Key stakeholders can make quicker, more informed decisions with real-time analytics embedded across the transportation lifecycle. This includes the active monitoring of freight demand and resource availability, so planners can consolidate freight resources and improve asset utilization to reduce overall freight spend.

These solutions can help deliver accurate, real-time operational and financial insight that has been typically missing during mission execution and afterwards. With integrated financial reporting and automatic, rule-based compliance checks, personnel no longer have to manually compare and reconcile freights costs with revenue or worry about the accuracy of financial data for auditors.

Customer-centric solutions
Our transportation logistics solutions are designed for continuous innovation. In addition to defense, we constantly incorporate best practices and lessons learned from hundreds of customers across industries including consumer products, life sciences, industrial machinery, oil and gas, and wholesale distribution. This cross-industry innovation helps ensure that our transportation logistics solutions will continue to evolve with the future needs of our military.

Hundreds of SAP employees and their family members have worn their nation’s uniform, including the United States military.

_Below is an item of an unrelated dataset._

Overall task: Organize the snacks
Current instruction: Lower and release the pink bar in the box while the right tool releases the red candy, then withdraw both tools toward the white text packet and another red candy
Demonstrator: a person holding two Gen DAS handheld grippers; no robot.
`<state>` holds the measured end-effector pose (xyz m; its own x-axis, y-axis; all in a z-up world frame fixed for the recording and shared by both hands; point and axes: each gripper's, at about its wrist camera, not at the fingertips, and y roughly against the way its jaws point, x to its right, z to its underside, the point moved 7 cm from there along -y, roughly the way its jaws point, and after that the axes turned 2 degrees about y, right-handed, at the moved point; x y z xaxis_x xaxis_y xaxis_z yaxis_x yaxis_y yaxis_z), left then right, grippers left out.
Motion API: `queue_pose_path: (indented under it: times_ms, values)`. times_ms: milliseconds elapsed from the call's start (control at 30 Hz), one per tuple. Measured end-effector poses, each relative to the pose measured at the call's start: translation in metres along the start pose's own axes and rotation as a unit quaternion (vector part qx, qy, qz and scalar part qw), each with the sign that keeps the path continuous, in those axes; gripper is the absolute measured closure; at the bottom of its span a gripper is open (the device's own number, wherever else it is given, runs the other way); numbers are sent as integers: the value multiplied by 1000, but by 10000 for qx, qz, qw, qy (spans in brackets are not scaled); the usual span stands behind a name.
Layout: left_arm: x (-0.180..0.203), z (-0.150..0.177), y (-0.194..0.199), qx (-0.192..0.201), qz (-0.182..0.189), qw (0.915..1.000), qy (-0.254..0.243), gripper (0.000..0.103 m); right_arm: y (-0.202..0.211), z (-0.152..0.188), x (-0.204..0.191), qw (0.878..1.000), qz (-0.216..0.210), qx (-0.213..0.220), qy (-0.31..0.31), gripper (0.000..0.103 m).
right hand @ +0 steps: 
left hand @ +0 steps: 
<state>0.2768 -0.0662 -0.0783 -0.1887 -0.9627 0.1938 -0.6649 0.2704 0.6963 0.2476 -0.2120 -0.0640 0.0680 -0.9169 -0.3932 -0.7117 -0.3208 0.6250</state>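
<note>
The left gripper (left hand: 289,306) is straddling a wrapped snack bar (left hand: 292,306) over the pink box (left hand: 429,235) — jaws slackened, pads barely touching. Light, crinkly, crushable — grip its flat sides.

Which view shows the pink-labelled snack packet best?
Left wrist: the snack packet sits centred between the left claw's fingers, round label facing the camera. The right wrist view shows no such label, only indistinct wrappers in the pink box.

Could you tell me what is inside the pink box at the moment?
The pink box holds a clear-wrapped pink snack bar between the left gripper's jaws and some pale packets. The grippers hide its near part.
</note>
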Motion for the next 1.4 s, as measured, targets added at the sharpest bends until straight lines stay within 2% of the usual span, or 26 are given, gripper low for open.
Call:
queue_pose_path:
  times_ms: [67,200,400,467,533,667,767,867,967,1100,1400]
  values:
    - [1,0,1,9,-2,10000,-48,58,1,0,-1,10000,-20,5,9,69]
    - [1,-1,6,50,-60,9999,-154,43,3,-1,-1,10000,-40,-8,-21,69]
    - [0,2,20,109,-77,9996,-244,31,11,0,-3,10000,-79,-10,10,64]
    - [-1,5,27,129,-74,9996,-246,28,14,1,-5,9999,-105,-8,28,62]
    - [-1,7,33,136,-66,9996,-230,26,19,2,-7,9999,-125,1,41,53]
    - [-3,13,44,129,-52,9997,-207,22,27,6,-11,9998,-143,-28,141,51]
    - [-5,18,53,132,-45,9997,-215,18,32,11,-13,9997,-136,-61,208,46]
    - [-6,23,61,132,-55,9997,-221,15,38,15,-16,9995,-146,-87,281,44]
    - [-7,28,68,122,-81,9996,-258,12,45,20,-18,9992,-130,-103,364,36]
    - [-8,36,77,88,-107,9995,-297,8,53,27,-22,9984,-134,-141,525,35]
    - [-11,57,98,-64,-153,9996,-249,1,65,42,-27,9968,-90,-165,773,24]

It’s both a point of pride and an asset to further understanding our customer’s needs. This is reflected in our commitment to development and deployment of world-class technologies that empowers military personnel to continue their trajectory to be agile, adaptive, and innovative logistics leaders.

Stuart Turner, Senior Solution Advisor, SAP Supply Execution, previously held global logistics leadership roles in the automotive and consumer packaged goods industries. His career began as a Logistics Officer with the US Army’s 7th Infantry Division (Light) at Fort Ord, California, supporting operations in Panama and The Persian Gulf.